* [TASK DESCRIPTION]: Each line containing the word "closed" must be copied from the material below.

- - - - - - -

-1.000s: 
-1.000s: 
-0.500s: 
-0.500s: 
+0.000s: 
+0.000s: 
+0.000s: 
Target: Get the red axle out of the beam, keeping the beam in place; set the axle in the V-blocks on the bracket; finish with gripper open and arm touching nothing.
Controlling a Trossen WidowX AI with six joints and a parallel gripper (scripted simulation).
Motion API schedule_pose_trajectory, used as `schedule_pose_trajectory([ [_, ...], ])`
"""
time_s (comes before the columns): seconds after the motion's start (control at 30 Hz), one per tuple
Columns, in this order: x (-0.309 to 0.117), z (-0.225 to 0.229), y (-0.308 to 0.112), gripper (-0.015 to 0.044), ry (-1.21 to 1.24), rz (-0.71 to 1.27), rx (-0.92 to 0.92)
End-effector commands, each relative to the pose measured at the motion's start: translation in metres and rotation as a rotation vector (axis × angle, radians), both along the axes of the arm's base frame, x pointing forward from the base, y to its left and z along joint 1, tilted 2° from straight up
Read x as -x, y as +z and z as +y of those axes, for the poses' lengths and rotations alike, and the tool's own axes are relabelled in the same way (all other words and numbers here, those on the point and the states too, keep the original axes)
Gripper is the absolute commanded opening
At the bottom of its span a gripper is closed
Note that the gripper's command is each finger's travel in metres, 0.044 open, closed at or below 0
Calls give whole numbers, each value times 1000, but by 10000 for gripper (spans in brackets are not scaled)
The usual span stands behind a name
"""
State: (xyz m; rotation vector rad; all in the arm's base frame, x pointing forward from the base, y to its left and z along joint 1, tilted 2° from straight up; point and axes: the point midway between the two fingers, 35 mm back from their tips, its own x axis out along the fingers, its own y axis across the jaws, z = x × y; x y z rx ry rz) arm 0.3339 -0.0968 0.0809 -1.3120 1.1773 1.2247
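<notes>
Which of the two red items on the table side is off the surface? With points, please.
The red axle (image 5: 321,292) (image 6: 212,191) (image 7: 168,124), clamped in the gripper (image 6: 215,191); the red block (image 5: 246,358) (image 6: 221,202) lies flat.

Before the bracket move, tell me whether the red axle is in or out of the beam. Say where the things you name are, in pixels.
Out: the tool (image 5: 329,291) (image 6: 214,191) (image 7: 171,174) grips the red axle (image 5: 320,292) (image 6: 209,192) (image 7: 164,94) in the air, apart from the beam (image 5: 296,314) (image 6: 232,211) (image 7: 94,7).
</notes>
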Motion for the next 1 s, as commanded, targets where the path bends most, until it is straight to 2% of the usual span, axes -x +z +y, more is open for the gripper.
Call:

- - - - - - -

* [SOLUTION FOR THIS PROBLEM]:
At the bottom of its span a gripper is closed
Note that the gripper's command is each finger's travel in metres, 0.044 open, closed at or below 0

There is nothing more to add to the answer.